The partnership will focus on advancing Dexcom’s automated insulin delivery technology and exploring the use of continuous glucose monitoring (CGM) tools outside the Type 1 diabetes market, which includes inpatient hospital use, Type 2 diabetes and gestational diabetes, according to a news release.
San Diego-based Dexcom acquired its automated insulin delivery technology from Virginia-based startup TypeZero Technologies in 2018 and established a Charlottesville, Va., office, offering opportunities to collaborate with the University of Virginia, which is located in Charlottesville.
Dexcom’s next-generation closed-loop algorithms will be refined and piloted in a series of clinical trials as part of the collaboration, while the company’s Charlottesville team will expand in conjunction with the research collaboration, which will be spearheaded by the university’s Center for Diabetes Technology and will engage the School of Engineering, the School of Data Science and the School of Medicine at the university.
“Dexcom is committed to bringing innovative continuous glucose monitoring-based solutions to empower customers and clinicians toward greater health outcomes,” Dexcom chairman, president & CEO Kevin Sayer said in the release. “We are investing heavily in research and development efforts that explore new diagnostic tools and treatments. By partnering with a top-tier research institution like the University of Virginia, we hope to bring better CGM solutions to patients much faster than we could alone.”
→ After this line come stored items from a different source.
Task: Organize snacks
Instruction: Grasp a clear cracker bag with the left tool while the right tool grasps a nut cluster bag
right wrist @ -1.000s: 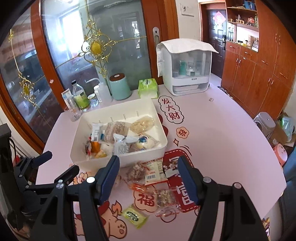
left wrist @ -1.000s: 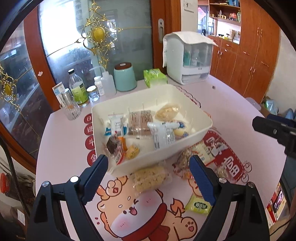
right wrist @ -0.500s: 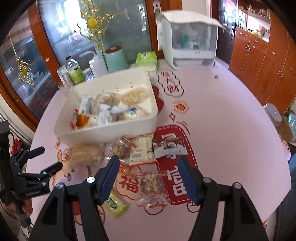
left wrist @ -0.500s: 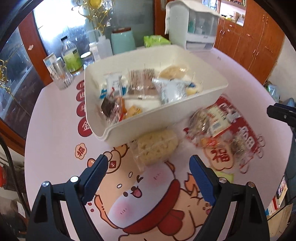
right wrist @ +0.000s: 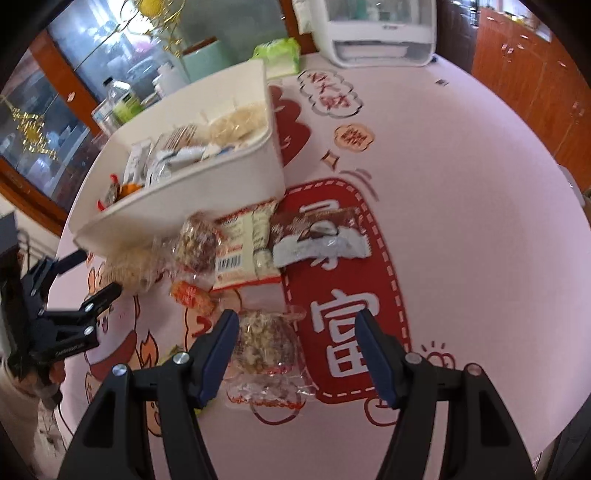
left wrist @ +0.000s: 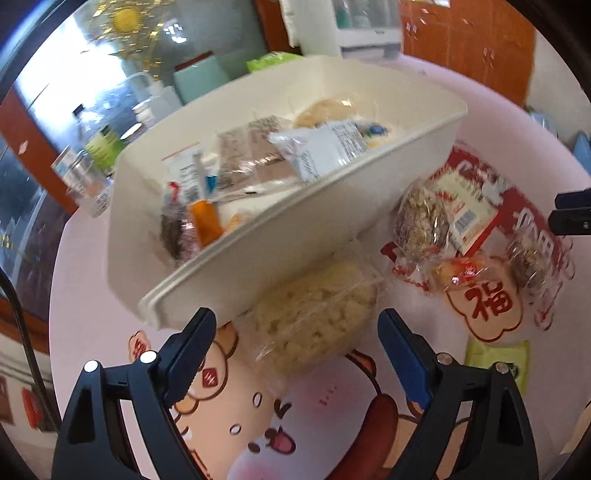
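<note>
A cream bin (left wrist: 280,236) (right wrist: 207,199) holds several wrapped snacks. In front of it, loose snacks lie on the pink printed tablecloth (right wrist: 461,206). A clear bag of pale puffed rice cake (left wrist: 314,317) (right wrist: 129,267) rests against the bin's front wall, and my left gripper (left wrist: 295,354) (right wrist: 81,273) hovers open just above it, jaws either side, not touching. My right gripper (right wrist: 295,350) is open over a clear-wrapped nut cake (right wrist: 264,347), with its left finger beside the wrapper. Further up lie a brown nut cake (right wrist: 195,243), a red-and-cream packet (right wrist: 243,251), a brown-and-white packet (right wrist: 317,236) and an orange candy (right wrist: 192,293).
Bottles (right wrist: 122,101), a mint canister (right wrist: 203,59), a green tissue pack (right wrist: 279,51) and a white appliance (right wrist: 376,29) stand behind the bin. A green sachet (left wrist: 495,356) lies at the left gripper's right. Wooden cabinets (right wrist: 524,74) line the room's right side.
Both grippers have come down toward the table and tilted more steeply. The rice cake bag and the nut cake now sit much closer to the jaws. Neither gripper's opening has changed.
</note>
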Demonstrator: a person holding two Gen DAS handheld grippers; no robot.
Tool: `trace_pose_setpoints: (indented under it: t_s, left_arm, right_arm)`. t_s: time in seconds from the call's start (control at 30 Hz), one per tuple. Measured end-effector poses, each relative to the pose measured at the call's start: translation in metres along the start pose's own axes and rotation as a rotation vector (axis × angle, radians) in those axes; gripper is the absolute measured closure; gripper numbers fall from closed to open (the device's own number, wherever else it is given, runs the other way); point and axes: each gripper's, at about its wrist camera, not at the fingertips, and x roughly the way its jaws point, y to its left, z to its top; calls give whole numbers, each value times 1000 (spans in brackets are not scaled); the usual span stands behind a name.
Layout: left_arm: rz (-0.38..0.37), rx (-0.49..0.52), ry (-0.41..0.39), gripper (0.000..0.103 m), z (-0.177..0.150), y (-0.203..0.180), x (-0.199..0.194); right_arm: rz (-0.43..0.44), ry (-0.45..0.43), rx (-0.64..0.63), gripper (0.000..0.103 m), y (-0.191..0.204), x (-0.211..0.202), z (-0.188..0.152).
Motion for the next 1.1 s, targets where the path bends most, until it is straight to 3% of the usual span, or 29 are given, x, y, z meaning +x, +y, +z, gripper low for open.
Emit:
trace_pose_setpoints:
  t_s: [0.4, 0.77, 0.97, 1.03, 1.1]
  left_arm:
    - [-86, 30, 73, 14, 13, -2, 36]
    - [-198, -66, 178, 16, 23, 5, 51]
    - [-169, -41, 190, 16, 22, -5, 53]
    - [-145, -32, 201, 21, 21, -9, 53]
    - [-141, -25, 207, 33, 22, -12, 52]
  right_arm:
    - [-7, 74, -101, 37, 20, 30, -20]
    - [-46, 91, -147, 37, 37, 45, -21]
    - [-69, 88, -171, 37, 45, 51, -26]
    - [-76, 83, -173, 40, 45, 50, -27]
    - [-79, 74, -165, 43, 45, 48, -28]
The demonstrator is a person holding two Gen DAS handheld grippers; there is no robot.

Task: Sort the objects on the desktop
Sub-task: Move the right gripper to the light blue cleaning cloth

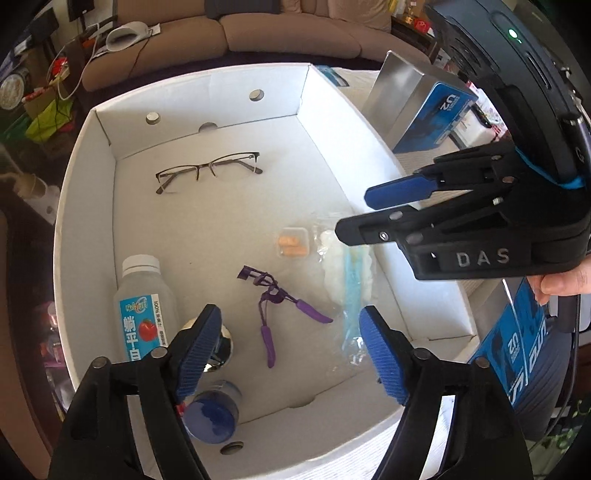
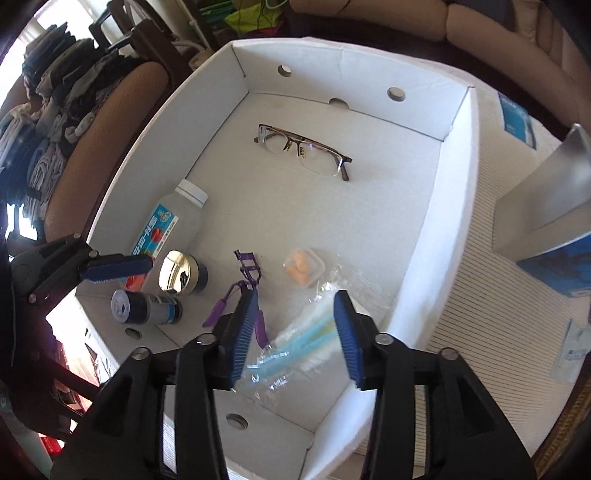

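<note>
A white cardboard box (image 1: 85, 177) (image 2: 454, 206) holds the objects. Glasses (image 1: 208, 170) (image 2: 304, 149) lie at the far end. A juice bottle (image 1: 142, 299) (image 2: 168, 225), a gold-lidded jar (image 2: 177, 273), a blue-capped small bottle (image 1: 214, 413) (image 2: 144, 308), a purple eyelash curler (image 1: 275, 306) (image 2: 247, 269), a clear case of orange earplugs (image 1: 293, 245) (image 2: 303, 271) and a plastic bag of cotton swabs (image 1: 349, 284) (image 2: 306, 343) lie near the front. My left gripper (image 1: 291, 354) is open above the curler. My right gripper (image 2: 295, 332) (image 1: 354, 206) is open above the swab bag.
Blue product boxes (image 1: 436, 118) and a silver box (image 1: 399, 96) stand right of the white box on a striped mat (image 2: 491, 295). A brown sofa (image 1: 258, 33) is behind. A chair with clothes (image 2: 74, 122) stands to the left.
</note>
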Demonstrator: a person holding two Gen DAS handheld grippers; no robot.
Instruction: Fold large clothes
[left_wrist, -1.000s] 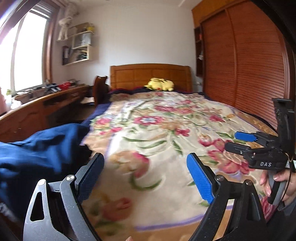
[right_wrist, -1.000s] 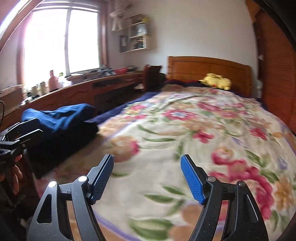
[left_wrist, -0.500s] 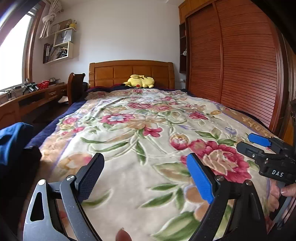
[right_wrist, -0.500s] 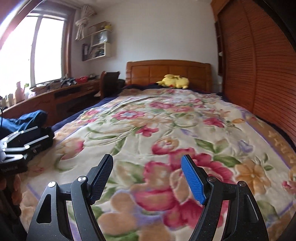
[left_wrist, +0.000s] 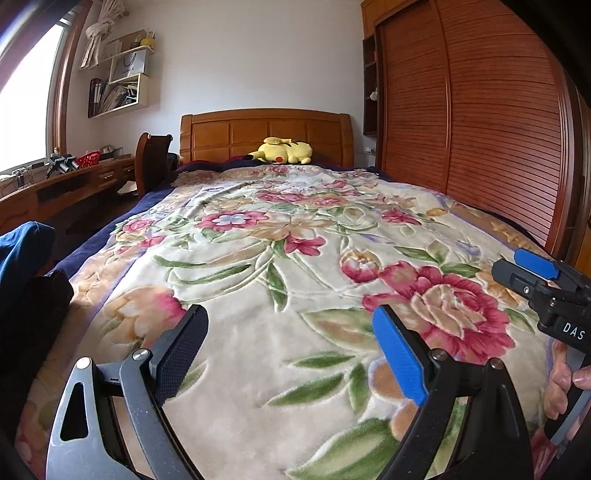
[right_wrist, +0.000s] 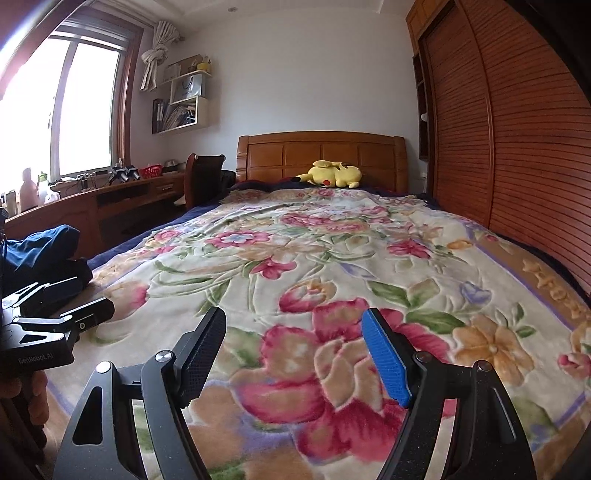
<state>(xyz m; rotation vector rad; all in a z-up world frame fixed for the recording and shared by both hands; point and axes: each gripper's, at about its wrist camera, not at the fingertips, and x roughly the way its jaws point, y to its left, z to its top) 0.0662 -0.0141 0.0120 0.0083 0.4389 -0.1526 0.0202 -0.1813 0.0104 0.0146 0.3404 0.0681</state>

Dexcom and the University of Virginia intend to commence their partnership in late 2020, with the company providing research funding to the university over a five-year period.
“The University of Virginia has become one of the world’s leading research institutes for diabetes technology,” University of Virginia president Jim Ryan said. “This expanded commitment from Dexcom ensures that research conducted on Grounds has a clear path to enrich and improve the lives of patients and caregivers managing this complicated and all too common disease.”